Nong Khiaw is an adventure seeker’s dream and Pha Daeng (also known as Nong Khiaw Viewpoint) is the most popular hike of the town’s six well-known routes. Surrounded by towering limestone mountains and with epic panoramic view of the entire region from 460m up, this is truly one of Laos’ greatest peaks. Most people take on the tough ascent to witness the hazy mist roll out of Nong Khiaw at sunrise, but this is the type of viewpoint that’s impressive at any time of day.
Prepare to sweat profusely, get tangled in spider webs, trip over sneaky roots and clamber over jagged rocks to be rewarded with the incredible view. I promise it’ll be worth it! Be wary about wandering off the path though, as Nong Khiaw was one of the most bombed places during the Vietnam War with 580,000 bombing missions in just 9 years. Many UXO’s (unexploded bombs) are still being found today.
I highly recommend reading my full Nong Khiaw travel guide to learn some useful information about the area, explore what else is there is to do in this awesome little place and get helpful recommendations on where to stay and any expected costs!
- Country: Laos
- Language: Lao/Laotian although people in northern Laos also speak Thai
- Population: Only about 3,500!
- Currency: Laotian Kip (£1/$1 = 18,000/16,500 kip)

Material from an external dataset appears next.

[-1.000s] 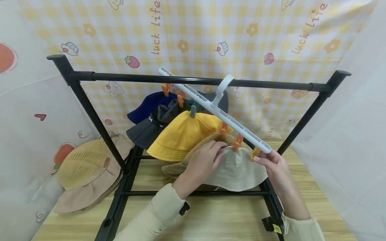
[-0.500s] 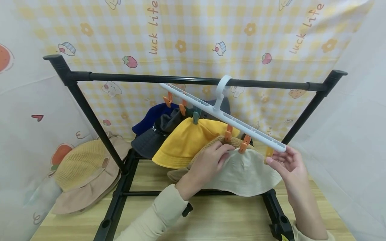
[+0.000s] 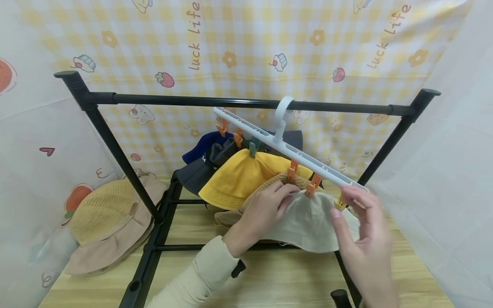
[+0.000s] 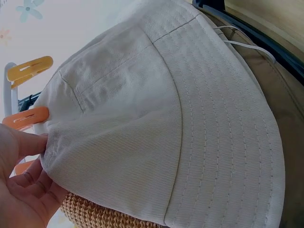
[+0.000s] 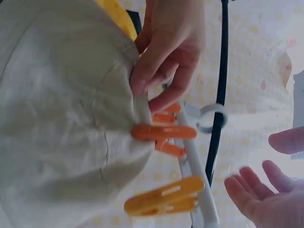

- Visa info: For most nations a 30 day visa to Laos costs $40 which you’ll pay at your point of arrival, whether it be at an airport or land border. For land crossings you are required to provide a small self-portrait.
- SIM cards: There are a few different providers for SIM cards in Laos, such as Unitel, LaeTel and TPlus. All have good internet coverage across the country and can be bought from international airports, most shops and some hostels. I used Unitel and paid a relatively large sum of 180,000 Kip (£10) because I bought it at a hostel in a remote town. That gave me 35gb for 30 days, but the price at street vendors will be atleast half that
Where is it
Check it out on the interactive map below.
When to visit
Laos has two main seasons.
- Wet season: April – October
- Dry season: November – March
It’s very popular to hike up very early to catch sunrise from the top and get the coolest weather of the day, however the view from the top is epic no matter the time of day.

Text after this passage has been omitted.